**What to produce**
In the data below, find each line carrying the string "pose" and copy it out.

**Entries provided**
---------------
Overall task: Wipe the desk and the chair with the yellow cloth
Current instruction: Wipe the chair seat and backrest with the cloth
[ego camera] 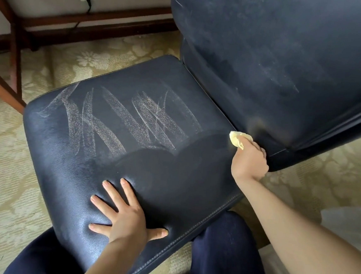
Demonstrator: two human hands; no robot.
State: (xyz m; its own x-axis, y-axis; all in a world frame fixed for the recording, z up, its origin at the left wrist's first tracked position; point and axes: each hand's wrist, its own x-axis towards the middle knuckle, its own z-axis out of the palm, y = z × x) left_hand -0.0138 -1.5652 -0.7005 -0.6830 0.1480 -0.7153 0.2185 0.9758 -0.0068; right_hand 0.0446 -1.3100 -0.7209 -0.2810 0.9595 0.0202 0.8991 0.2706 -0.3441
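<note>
Yellow cloth (238, 139) bunched in right hand (249, 164), chair seat (69, 171) rear; left hand (125, 217) fingers (113, 193) splayed on seat.

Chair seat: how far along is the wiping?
Done: the near right part of the seat looks dark and clean. In hand: the right hand grips the cloth at the seat's back right corner, while the left hand presses flat on the front. Left: pale streaks across the seat's middle and left, the smudged backrest; of the desk only the frame shows, so its top cannot be judged.
</note>
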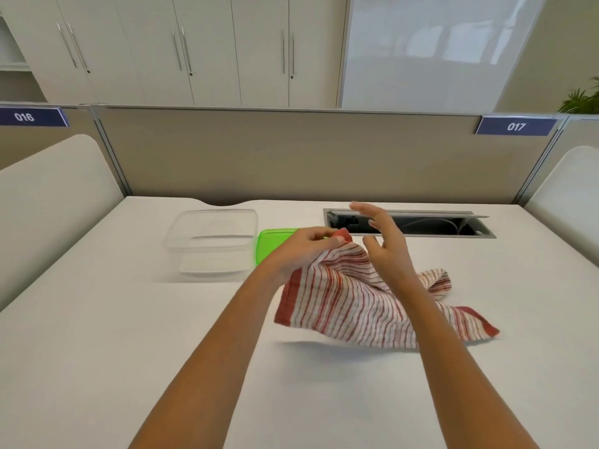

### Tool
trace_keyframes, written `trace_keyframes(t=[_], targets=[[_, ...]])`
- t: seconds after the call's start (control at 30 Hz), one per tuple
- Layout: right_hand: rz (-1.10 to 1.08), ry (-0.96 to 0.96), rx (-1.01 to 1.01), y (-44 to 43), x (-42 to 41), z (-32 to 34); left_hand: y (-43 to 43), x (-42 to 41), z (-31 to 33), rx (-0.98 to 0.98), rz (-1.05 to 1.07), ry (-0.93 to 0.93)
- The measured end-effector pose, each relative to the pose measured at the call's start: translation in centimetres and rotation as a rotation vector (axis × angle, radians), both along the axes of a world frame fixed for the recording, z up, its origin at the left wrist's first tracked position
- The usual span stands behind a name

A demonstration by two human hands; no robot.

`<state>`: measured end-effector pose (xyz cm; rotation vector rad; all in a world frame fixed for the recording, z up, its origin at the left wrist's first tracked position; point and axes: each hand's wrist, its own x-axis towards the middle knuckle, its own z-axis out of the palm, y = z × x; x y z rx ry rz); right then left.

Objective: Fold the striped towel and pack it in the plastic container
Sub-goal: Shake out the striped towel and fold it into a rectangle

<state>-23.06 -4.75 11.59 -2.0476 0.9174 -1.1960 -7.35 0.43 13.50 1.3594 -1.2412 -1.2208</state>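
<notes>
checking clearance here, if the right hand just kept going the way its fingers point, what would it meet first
Probably the open cable slot in the desk. The right hand is open, fingers pointing away from the person and slightly left, over the slot's near edge. Its height above the desk is unclear, so it might pass over to the partition.

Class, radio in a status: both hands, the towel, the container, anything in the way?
Left hand pinching striped towel corner; right hand open, empty. Towel unfolded, partly lifted. Plastic container open, empty. Green lid beside it, nothing blocking.
</notes>
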Motion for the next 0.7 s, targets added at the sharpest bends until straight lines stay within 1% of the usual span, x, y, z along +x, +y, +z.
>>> trace_keyframes(t=[0.07, 0.13, 0.2, 0.27, 0.3, 0.4, 0.47, 0.6, 0.7], targets=[[0.159, 0.088, 0.043, 0.2, -0.2, 2.6, 0.3, 0.7, 1.9, -0.044, -0.068, -0.15], [0.238, 0.213, 0.056, 0.3, -0.4, 4.6, 0.7, 1.3, 3.5, -0.096, -0.113, -0.23], [0.232, 0.303, 0.037, 0.1, -0.6, 6.0, 0.9, 2.0, 4.6, -0.153, -0.101, -0.262], [0.185, 0.346, -0.039, 0.0, -0.8, 7.1, 1.1, 2.9, 5.3, -0.188, -0.065, -0.284], [0.151, 0.349, -0.087, -0.1, -0.9, 7.6, 1.1, 3.3, 5.4, -0.202, -0.047, -0.314], [0.058, 0.315, -0.206, -0.3, -1.4, 9.1, 0.9, 4.7, 5.1, -0.236, 0.044, -0.539], [-0.003, 0.28, -0.292, -0.4, -1.9, 9.9, 0.9, 5.9, 4.5, -0.238, 0.108, -0.63], [-0.109, 0.179, -0.389, -0.9, -3.8, 10.4, 1.8, 9.6, 4.2, -0.213, 0.198, -0.65], [-0.187, 0.131, -0.429, -1.7, -5.7, 10.1, 3.1, 12.3, 4.6, -0.235, 0.255, -0.551]])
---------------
**Problem solution**
- The measured end-effector pose, each relative to the pose measured at the call's start: translation in centimetres and rotation as a rotation vector (axis × angle, radians), both along the axes of a world frame fixed for the recording, z up, its origin at the left wrist's first tracked position
`<state>`: measured end-effector pose (xyz cm; rotation vector rad; all in a world frame fixed for the recording, z up, its origin at the left wrist's first tracked position; point and axes: each hand's wrist, its own x-axis towards the middle knuckle, its own z-axis out of the palm, y = z × x; x y z rx ry rz); right then left.

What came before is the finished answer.